_Input records_

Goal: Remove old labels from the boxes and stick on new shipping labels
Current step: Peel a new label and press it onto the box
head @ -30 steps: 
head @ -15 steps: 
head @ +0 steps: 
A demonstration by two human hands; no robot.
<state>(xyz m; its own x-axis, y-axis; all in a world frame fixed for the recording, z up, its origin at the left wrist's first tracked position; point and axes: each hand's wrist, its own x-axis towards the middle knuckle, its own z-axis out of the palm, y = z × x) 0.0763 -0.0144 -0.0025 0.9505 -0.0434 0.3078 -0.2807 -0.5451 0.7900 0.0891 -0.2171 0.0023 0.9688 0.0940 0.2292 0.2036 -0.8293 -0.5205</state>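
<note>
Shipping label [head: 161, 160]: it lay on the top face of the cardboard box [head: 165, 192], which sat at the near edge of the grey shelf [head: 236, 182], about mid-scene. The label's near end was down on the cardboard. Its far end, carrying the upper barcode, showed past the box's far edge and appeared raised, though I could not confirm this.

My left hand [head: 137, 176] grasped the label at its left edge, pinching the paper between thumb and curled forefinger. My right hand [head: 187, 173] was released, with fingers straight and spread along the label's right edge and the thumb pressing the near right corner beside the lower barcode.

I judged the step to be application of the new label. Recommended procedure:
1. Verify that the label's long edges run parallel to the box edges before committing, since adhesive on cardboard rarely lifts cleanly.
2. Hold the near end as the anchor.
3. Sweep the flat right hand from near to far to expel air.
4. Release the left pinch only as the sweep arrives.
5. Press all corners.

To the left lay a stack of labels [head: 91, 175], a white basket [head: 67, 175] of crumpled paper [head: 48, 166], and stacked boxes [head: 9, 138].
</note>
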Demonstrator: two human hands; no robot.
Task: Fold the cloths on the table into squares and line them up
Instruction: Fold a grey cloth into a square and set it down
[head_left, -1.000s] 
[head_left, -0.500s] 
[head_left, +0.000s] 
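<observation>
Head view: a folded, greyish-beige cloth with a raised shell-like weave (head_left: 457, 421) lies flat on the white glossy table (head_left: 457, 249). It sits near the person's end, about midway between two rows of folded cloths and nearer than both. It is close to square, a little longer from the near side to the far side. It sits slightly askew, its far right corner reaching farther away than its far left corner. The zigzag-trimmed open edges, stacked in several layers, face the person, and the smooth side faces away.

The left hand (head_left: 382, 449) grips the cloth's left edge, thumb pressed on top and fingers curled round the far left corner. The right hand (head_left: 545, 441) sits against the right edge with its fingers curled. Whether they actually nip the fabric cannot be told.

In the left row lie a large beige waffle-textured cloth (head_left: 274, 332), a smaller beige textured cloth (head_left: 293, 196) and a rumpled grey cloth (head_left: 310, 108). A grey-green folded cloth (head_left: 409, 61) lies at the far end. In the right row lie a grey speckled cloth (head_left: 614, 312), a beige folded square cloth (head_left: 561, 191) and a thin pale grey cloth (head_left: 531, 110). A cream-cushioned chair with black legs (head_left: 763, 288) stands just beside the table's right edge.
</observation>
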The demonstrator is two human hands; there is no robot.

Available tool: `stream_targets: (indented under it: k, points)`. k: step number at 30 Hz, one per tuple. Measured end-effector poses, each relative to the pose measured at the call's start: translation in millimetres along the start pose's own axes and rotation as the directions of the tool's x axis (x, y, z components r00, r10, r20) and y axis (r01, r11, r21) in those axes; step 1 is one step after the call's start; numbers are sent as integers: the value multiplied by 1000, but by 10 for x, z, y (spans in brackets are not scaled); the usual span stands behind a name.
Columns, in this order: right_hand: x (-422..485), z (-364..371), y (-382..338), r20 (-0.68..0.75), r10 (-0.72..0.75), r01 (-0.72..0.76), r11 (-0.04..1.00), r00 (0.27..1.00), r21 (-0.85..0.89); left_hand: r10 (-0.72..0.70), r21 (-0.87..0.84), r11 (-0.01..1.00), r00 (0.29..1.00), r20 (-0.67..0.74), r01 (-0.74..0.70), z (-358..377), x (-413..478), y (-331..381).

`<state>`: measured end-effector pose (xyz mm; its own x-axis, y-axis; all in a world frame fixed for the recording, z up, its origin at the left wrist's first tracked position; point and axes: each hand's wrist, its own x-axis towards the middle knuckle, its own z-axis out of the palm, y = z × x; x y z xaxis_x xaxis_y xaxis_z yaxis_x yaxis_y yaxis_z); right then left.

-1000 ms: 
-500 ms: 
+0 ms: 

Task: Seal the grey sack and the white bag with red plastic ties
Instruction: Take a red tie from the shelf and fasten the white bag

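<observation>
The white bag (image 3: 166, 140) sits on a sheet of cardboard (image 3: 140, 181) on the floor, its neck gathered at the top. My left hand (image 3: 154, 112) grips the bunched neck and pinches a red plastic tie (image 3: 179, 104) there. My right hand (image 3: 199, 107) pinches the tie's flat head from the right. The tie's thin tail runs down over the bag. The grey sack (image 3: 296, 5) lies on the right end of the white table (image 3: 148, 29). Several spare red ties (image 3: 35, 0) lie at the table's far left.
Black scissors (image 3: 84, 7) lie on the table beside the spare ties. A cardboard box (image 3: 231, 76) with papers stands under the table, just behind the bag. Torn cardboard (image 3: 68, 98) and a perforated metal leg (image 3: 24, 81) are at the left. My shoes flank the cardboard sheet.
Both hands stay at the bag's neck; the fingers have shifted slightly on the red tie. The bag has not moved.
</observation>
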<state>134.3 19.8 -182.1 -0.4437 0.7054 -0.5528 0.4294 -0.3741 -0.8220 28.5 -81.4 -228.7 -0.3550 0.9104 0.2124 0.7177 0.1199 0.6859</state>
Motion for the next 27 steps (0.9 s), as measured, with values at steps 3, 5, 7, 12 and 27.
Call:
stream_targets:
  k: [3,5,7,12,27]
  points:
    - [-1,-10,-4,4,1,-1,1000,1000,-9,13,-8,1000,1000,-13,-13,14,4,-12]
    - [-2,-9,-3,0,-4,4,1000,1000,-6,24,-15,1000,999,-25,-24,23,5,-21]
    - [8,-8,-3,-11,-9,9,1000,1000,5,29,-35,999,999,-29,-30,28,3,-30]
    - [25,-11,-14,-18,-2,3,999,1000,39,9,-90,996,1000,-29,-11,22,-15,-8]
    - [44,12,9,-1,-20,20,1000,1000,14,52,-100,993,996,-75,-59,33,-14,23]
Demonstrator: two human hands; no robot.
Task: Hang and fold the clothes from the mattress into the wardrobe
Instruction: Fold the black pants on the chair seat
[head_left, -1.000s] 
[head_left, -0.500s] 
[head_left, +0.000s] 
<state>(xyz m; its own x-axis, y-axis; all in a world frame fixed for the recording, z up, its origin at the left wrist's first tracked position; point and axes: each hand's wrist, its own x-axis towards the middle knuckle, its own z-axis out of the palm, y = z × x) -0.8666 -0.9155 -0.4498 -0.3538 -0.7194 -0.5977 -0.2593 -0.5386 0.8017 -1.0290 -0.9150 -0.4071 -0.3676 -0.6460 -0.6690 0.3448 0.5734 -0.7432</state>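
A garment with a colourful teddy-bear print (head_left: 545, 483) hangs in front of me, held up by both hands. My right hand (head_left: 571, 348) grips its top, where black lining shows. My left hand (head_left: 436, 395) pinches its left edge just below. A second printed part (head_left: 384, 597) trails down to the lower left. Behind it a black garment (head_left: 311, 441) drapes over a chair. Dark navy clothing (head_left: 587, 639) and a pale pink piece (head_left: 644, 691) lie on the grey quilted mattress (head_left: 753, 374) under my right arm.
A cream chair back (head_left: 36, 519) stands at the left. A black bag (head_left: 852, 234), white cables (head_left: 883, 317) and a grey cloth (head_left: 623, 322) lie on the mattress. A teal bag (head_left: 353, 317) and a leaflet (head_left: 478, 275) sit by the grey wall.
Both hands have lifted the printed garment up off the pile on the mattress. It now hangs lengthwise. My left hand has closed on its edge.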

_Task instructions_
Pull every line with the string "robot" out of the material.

_Response area_
A demonstration by two human hands; no robot.
Demonstrator: two human hands; no robot.
The demonstrator is two human hands; there is no robot.
Demonstrator: two human hands; no robot.

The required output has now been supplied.